Faculty of Mechanical - Electrical and Computer Engineering, Van Lang University, Ho Chi Minh City, Vietnam.
Faculty of Information Technology, University of Finance-Marketing, Ho Chi Minh City, Vietnam.
PLoS One. 2024 Apr 26;19(4):e0302394. doi: 10.1371/journal.pone.0302394. eCollection 2024.
Digital speech recognition is a challenging problem that requires the ability to learn complex signal characteristics such as frequency, pitch, intensity, timbre, and melody, which traditional methods often face issues in recognizing.
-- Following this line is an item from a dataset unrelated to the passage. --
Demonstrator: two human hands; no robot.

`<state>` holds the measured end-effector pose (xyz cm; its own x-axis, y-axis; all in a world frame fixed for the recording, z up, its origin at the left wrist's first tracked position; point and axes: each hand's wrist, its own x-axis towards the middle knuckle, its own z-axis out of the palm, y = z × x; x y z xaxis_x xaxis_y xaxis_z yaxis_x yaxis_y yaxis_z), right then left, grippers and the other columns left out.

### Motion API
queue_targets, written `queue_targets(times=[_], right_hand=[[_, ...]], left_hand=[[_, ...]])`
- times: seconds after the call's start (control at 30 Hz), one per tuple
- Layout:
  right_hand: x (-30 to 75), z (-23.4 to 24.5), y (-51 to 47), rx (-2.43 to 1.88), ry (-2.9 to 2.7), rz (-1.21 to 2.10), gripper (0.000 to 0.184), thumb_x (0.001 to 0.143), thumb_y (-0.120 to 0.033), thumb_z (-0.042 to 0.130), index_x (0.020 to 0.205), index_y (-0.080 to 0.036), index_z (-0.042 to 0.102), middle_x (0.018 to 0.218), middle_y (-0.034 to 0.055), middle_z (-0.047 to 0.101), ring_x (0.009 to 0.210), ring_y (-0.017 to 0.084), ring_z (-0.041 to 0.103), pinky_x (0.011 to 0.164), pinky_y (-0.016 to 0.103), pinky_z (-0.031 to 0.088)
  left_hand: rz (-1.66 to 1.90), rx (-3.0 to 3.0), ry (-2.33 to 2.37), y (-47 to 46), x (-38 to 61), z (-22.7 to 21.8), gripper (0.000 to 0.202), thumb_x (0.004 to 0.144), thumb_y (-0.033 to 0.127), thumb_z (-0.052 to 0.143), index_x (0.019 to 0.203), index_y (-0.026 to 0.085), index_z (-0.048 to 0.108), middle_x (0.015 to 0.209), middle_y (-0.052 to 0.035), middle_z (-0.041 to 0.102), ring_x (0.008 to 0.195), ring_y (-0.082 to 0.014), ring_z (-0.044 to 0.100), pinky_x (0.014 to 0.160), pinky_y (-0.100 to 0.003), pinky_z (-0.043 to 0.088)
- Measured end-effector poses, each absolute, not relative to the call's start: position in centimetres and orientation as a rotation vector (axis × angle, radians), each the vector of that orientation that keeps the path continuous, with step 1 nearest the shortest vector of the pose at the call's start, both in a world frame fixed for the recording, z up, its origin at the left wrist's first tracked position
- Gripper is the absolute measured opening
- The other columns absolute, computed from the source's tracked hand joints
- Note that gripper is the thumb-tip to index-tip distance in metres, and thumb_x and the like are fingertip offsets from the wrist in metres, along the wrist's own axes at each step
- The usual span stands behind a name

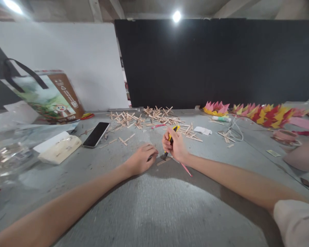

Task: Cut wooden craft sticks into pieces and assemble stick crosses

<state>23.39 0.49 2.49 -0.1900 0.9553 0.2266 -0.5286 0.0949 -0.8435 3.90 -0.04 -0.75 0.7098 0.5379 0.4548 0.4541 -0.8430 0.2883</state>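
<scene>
My right hand grips a yellow and black utility knife, its tip pointing down at the table. Under that tip lies a small wooden craft stick. A thin pink stick slants out from below my right hand. Just left of the wooden stick, my left hand rests on the table with its fingers curled; something dark shows between them, too small to name. Beyond both hands is a loose heap of wooden sticks, many joined in crosses.
To the left are a phone, a tissue pack and a printed carry bag. Rightward lie a glue stick, a white cable, folded paper pieces and a tape roll. Another person's limb reaches in at the right edge.
</scene>
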Motion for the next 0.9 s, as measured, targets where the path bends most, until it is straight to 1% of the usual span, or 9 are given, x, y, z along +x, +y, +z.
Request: queue_targets(times=[0.13,0.23,0.37,0.43,0.5,0.63,0.77,0.83,0.9], right_hand=[[23.7,2.5,0.4,-0.458,-1.066,1.547,0.054,0.087,-0.072,0.066,0.069,-0.023,0.049,0.052,-0.009,0.039,0.04,0.007,0.024,0.036,0.02,0.031],[23.8,2.5,0.6,-0.449,-1.147,1.517,0.054,0.091,-0.071,0.06,0.068,-0.023,0.051,0.051,-0.0078,0.041,0.038,0.008,0.029,0.038,0.023,0.037],[24.3,3.1,1.4,-0.403,-1.368,1.358,0.042,0.094,-0.054,0.061,0.071,-0.02,0.062,0.06,-0.0012,0.055,0.051,0.013,0.049,0.057,0.028,0.048],[24.7,3.8,1.8,-0.408,-1.484,1.289,0.033,0.093,-0.047,0.063,0.076,-0.019,0.067,0.071,0.002,0.061,0.066,0.016,0.056,0.069,0.029,0.049],[25.2,4.5,2.1,-0.433,-1.573,1.286,0.027,0.092,-0.043,0.065,0.081,-0.019,0.069,0.08,0.0033,0.063,0.076,0.018,0.058,0.075,0.029,0.047],[26.5,5.9,2.3,-0.454,-1.779,1.382,0.026,0.092,-0.044,0.071,0.086,-0.019,0.066,0.084,0.002,0.061,0.077,0.017,0.055,0.073,0.028,0.044],[28.0,7.1,2.4,-0.508,-2.042,1.298,0.028,0.091,-0.044,0.076,0.089,-0.018,0.068,0.084,0.0009,0.063,0.077,0.015,0.056,0.071,0.028,0.044],[28.5,7.4,2.4,-0.589,-2.073,1.279,0.03,0.088,-0.042,0.08,0.102,-0.019,0.068,0.086,0.0003,0.066,0.078,0.015,0.06,0.072,0.028,0.047],[28.7,7.3,2.4,-0.66,-2.017,1.328,0.045,0.085,-0.038,0.084,0.118,-0.022,0.058,0.085,-0.0016,0.07,0.078,0.016,0.066,0.073,0.029,0.051]], left_hand=[[0.814,2.751,0.797,-0.2,4.0,-0.7,0.017,0.105,0.018,0.05,0.101,0.018,0.066,0.099,-0.0093,0.07,0.103,-0.0244,0.062,0.093,-0.037,0.05],[0.812,2.751,0.795,-0.2,4.0,-0.6,0.017,0.105,0.016,0.049,0.1,0.018,0.066,0.1,-0.0093,0.071,0.102,-0.024,0.063,0.094,-0.038,0.05],[0.784,2.755,0.8,-0.1,3.8,-0.7,0.016,0.103,0.016,0.051,0.106,0.018,0.066,0.106,-0.01,0.069,0.105,-0.0244,0.064,0.095,-0.038,0.051],[0.769,2.753,0.813,-0.1,3.8,-0.7,0.017,0.103,0.015,0.051,0.109,0.018,0.067,0.107,-0.0099,0.069,0.108,-0.025,0.063,0.097,-0.039,0.051],[0.764,2.746,0.819,-0.1,3.8,-0.7,0.017,0.102,0.015,0.051,0.109,0.019,0.067,0.106,-0.0092,0.069,0.108,-0.025,0.063,0.096,-0.039,0.052],[0.79,2.76,0.773,-0.1,3.8,-0.7,0.019,0.102,0.014,0.05,0.11,0.019,0.066,0.105,-0.0093,0.069,0.108,-0.0249,0.062,0.096,-0.039,0.052],[0.82,2.779,0.76,0.0,3.8,-0.8,0.018,0.104,0.017,0.048,0.107,0.017,0.066,0.103,-0.0105,0.068,0.104,-0.0244,0.062,0.093,-0.038,0.052],[0.835,2.769,0.758,0.0,3.8,-1.0,0.019,0.105,0.017,0.047,0.106,0.017,0.066,0.103,-0.0101,0.069,0.104,-0.0242,0.062,0.094,-0.038,0.052],[0.847,2.756,0.764,0.1,3.8,-1.1,0.02,0.106,0.018,0.046,0.105,0.017,0.066,0.103,-0.0101,0.069,0.105,-0.0241,0.062,0.095,-0.039,0.051]])
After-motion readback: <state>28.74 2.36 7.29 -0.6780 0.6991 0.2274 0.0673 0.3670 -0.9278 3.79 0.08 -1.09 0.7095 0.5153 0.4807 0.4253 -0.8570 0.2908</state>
This article introduces three solutions based on convolutional neural networks (CNN) to solve the problem: 1D-CNN is designed to learn directly from digital data; 2DS-CNN and 2DM-CNN have a more complex architecture, transferring raw waveform into transformed images using Fourier transform to learn essential features. Experimental results on four large data sets, containing 30,000 samples for each, show that the three proposed models achieve superior performance compared to well-known models such as GoogLeNet and AlexNet, with the best accuracy of 95.87%, 99.65%, and 99.76%, respectively. With 5-10% higher performance than other models, the proposed solution has demonstrated the ability to effectively learn features, improve recognition accuracy and speed, and open up the potential for broad applications in virtual assistants, medical recording, and voice commands.
数字语音识别是一个具有挑战性的问题,需要能够学习复杂的信号特征,如频率、音高、强度、音色和旋律,而传统方法在识别这些特征时常常存在问题。本文介绍了三种基于卷积神经网络(CNN)的解决方案来解决这个问题:1D-CNN 旨在直接从数字数据中学习;2DS-CNN 和 2DM-CNN 具有更复杂的架构,使用傅里叶变换将原始波形转换为变换后的图像,以学习基本特征。在四个包含 30000 个样本的大型数据集上的实验结果表明,与 GoogLeNet 和 AlexNet 等知名模型相比,所提出的三种模型具有更好的性能,最佳准确率分别为 95.87%、99.65%和 99.76%。与其他模型相比,性能提高了 5-10%,所提出的解决方案展示了有效学习特征、提高识别准确性和速度的能力,并为虚拟助手、医疗记录和语音命令等广泛应用开辟了潜力。